Simple web crawler question. How to avoid crawling visited links?

359 views
Skip to first unread message

gdz...@gmail.com

unread,
Sep 24, 2017, 10:13:16 AM9/24/17
to golang-nuts
Hi I am learning Golang concurrency and trying to build a simple Website crawler. I managed to crawl all the links of the pages of any depth of website. But I still have one problem to tackle: how to avoid crawling visited links that are previously crawled?

Here is my code. Hope you guys can shed some light. Thank you in advance.

package main

import (
    "fmt"
    "log"
    "net/http"
    "os"
    "strings"

    "golang.org/x/net/html"
)

func main() {
    if len(os.Args) != 2 {
        fmt.Println("Usage: crawl [URL].")
    }

    url := os.Args[1]
    if !strings.HasPrefix(url, "http://") {
        url = "http://" + url
    }

    for link := range newCrawl(url, 1) {
        fmt.Println(link)
    }
}

func newCrawl(url string, num int) chan string {
    ch := make(chan string, 20)

    go func() {
        crawl(url, 1, ch)
        close(ch)
    }()

    return ch
}

func crawl(url string, n int, ch chan string) {
    if n < 1 {
        return
    }
    resp, err := http.Get(url)
    if err != nil {
        log.Fatalf("Can not reach the site. Error = %v\n", err)
        os.Exit(1)
    }

    b := resp.Body
    defer b.Close()

    z := html.NewTokenizer(b)

    nextN := n - 1
    for {
        token := z.Next()

        switch token {
        case html.ErrorToken:
            return
        case html.StartTagToken:
            current := z.Token()
            if current.Data != "a" {
                continue
            }
            result, ok := getHrefTag(current)
            if !ok {
                continue
            }

            hasProto := strings.HasPrefix(result, "http")
            if hasProto {
                done := make(chan struct{})
                go func() {
                    crawl(result, nextN, ch)
                    close(done)
                }()
                <-done
                ch <- result
            }
        }
    }
}

func getHrefTag(token html.Token) (result string, ok bool) {
    for _, a := range token.Attr {
        if a.Key == "href" {
            result = a.Val
            ok = true
            break
        }
    }
    return
}

Michael Jones

unread,
Sep 24, 2017, 1:14:52 PM9/24/17
to gdz...@gmail.com, golang-nuts
you must remember where you've been. for example, you might:

a. convert each candidate URL to a canonical form (absolute path)
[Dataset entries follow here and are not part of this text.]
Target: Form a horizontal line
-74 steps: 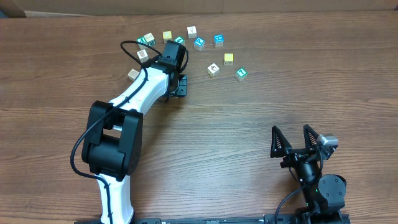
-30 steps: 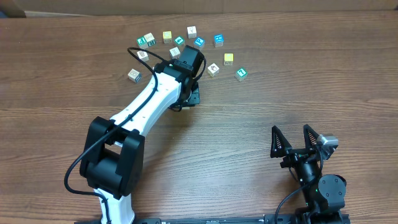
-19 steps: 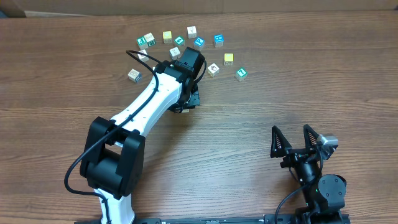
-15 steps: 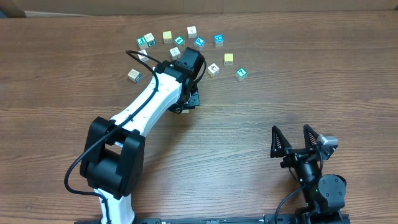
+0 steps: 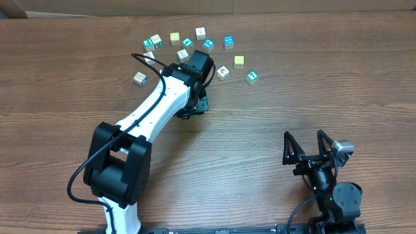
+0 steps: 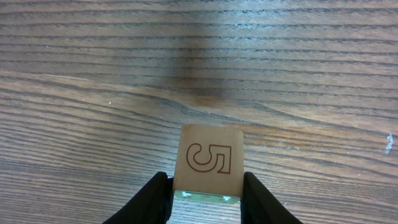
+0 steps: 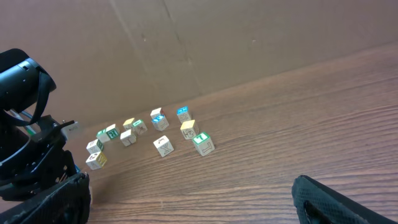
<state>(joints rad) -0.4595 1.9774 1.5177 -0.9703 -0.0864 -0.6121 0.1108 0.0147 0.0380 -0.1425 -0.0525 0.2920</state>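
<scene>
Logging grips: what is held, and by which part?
Left gripper pinches a small pale wooden cube marked 5 by its opposite sides; right gripper holds nothing.

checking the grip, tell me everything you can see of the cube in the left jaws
The cube looks like pale wood. The face in the wrist view bears an outlined brown 5, upright. A whitish face with green edging shows at its lower edge. The left gripper's black jaws press on its left and right sides. The wood-grain table lies behind it; whether they touch cannot be told. Overhead, the arm hides it.
</scene>
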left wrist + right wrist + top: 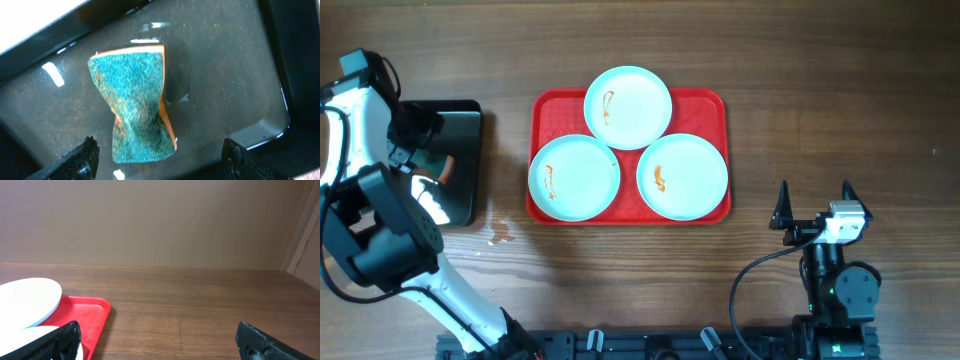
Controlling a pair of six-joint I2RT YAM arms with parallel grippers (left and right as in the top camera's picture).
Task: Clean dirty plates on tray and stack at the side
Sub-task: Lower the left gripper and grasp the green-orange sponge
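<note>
Three pale plates lie on the red tray (716, 104): one at the back (628, 107), one front left (574, 177), one front right (682, 176). Each carries an orange-red sauce smear. My left gripper (425, 150) hangs over the black pan (465, 115) at the left. In the left wrist view it (160, 149) is open, its fingers either side of a green-topped orange sponge (135, 100) lying in the wet pan (225, 65), not touching it. My right gripper (815, 200) stands open near the table's front right, empty (159, 335), with the tray's corner (92, 312) and a plate (30, 297) to its left.
The pan holds shallow water that glints. A small wet patch (500, 233) marks the wooden table (820, 80) between pan and tray. A beige wall (160, 220) stands behind the table.
</note>
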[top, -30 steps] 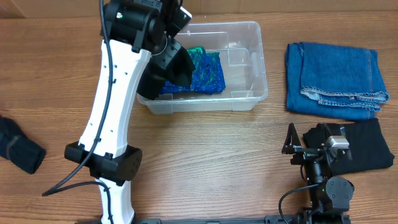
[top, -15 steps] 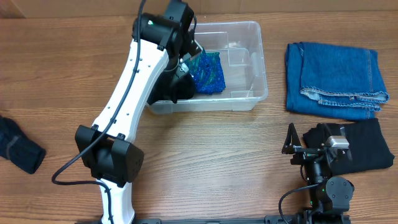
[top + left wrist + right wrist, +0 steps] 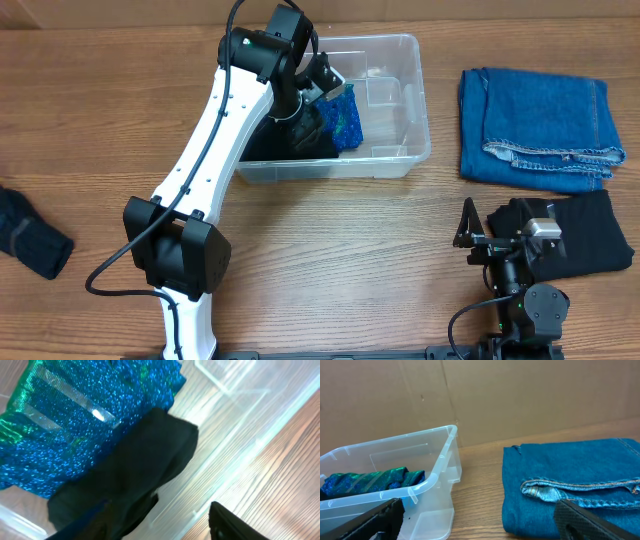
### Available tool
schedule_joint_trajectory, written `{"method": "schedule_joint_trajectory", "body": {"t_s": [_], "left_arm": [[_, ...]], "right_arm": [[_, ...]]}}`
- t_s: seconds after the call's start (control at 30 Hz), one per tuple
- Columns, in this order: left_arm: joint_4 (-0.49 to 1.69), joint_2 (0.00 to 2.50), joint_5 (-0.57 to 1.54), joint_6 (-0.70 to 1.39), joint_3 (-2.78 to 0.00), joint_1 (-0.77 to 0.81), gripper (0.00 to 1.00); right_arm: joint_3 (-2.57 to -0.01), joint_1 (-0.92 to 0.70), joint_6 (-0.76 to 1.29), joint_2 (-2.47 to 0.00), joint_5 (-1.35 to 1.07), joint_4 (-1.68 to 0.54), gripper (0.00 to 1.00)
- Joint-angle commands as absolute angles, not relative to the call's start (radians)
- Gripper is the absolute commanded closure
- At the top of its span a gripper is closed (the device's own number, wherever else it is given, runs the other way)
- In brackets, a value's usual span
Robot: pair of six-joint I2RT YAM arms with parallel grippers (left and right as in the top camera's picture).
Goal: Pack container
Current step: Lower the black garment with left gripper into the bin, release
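Note:
The clear container [image 3: 421, 108] stands at the back middle of the table. Inside it a sparkly blue-green cloth [image 3: 347, 116] lies beside a black cloth [image 3: 290, 147]. My left gripper [image 3: 322, 98] reaches down into the bin. In the left wrist view its jaws [image 3: 160, 511] stand apart over the bin floor [image 3: 240, 420], the black cloth [image 3: 135, 467] lying against the left finger and partly over the blue-green cloth [image 3: 70, 425]. My right gripper [image 3: 480, 530] rests open at the front right, holding nothing, facing the container [image 3: 437, 457].
Folded blue jeans [image 3: 540, 128] lie at the back right, also in the right wrist view [image 3: 575, 485]. A black garment [image 3: 590, 245] lies beside my right arm. A dark cloth [image 3: 30, 240] sits at the left edge.
My left arm has swung down into the bin with the black cloth, and its jaws have parted. The black cloth now lies in the bin. The right arm has not moved.

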State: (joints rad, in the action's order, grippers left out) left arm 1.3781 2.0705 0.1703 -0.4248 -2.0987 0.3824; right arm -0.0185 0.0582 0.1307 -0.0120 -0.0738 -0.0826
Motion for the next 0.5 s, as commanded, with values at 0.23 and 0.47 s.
{"method": "schedule_joint_trajectory", "body": {"t_s": [0.23, 0.47], "left_arm": [[1.372, 2.040, 0.023, -0.102, -2.047, 0.382, 0.96], [1.229, 2.040, -0.030, -0.044, -1.818, 0.368, 0.96]], "right_arm": [[-0.008, 0.061, 0.123, -0.004, -0.069, -0.077, 0.00], [-0.008, 0.061, 0.123, -0.004, -0.069, -0.077, 0.00]]}}
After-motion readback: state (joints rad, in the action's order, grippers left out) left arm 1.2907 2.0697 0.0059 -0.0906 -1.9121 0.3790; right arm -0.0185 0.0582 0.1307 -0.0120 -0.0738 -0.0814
b. look for canonical url in a map before visiting. If it was not there, insert and visit, if it was there, do nothing

this is enough.


--
You received this message because you are subscribed to the Google Groups "golang-nuts" group.
To unsubscribe from this group and stop receiving emails from it, send an email to golang-nuts+unsubscribe@googlegroups.com.
For more options, visit https://groups.google.com/d/optout.



--
Michael T. Jones
michae...@gmail.com

Sam Vilain

unread,
Sep 24, 2017, 1:43:33 PM9/24/17
to Michael Jones, golang-nuts, gdz...@gmail.com
Why not be even more concurrent?

Pass "to visit" links to a channel.

Reader of channel holds the map, de-dupes and passes to worker channel.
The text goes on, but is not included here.